§ DIRECTIONS
Your output should be the lines from the start of the data through the line containing "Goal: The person", exactly and nothing more.

§ DATA EXCERPT
# # # # #
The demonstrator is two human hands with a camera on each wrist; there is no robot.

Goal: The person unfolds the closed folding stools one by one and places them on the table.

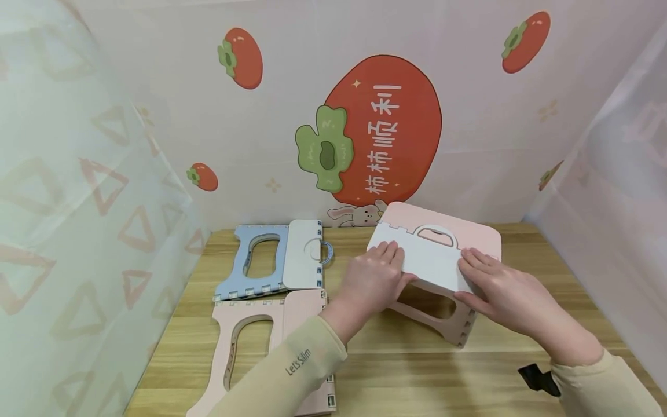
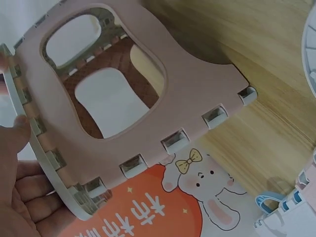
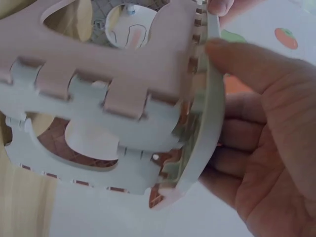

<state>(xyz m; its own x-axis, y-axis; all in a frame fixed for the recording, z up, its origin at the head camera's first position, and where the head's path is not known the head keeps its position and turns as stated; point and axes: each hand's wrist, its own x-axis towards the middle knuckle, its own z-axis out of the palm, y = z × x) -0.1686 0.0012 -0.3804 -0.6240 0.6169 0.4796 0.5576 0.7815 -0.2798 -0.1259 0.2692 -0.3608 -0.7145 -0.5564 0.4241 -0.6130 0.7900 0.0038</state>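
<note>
A pink and white folding stool (image 1: pixel 429 258) stands unfolded at the right of the table, its seat half white, half pink, with a looped handle in the middle. My left hand (image 1: pixel 372 281) grips the near left part of the seat, fingers on top and thumb beneath the edge. At the near right corner, my right hand (image 1: pixel 502 292) holds the same edge, thumb under the rim. The left wrist view shows the pink leg panel (image 2: pixel 187 74) with its large cutout. Hinged white and pink side panels (image 3: pixel 133 108) spread below the seat in the right wrist view.
Two folded stools lie flat on the wooden table (image 1: pixel 396 382) at the left: a blue and white one (image 1: pixel 302 255) behind, a pink one (image 1: pixel 299 310) in front, partly under my left sleeve. A persimmon-printed backdrop (image 1: pixel 479 139) stands behind. A black piece (image 1: pixel 539 379) shows near my right cuff.
</note>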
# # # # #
§ WRITTEN ANSWER
The demonstrator is two human hands with a camera on each wrist; there is no robot.

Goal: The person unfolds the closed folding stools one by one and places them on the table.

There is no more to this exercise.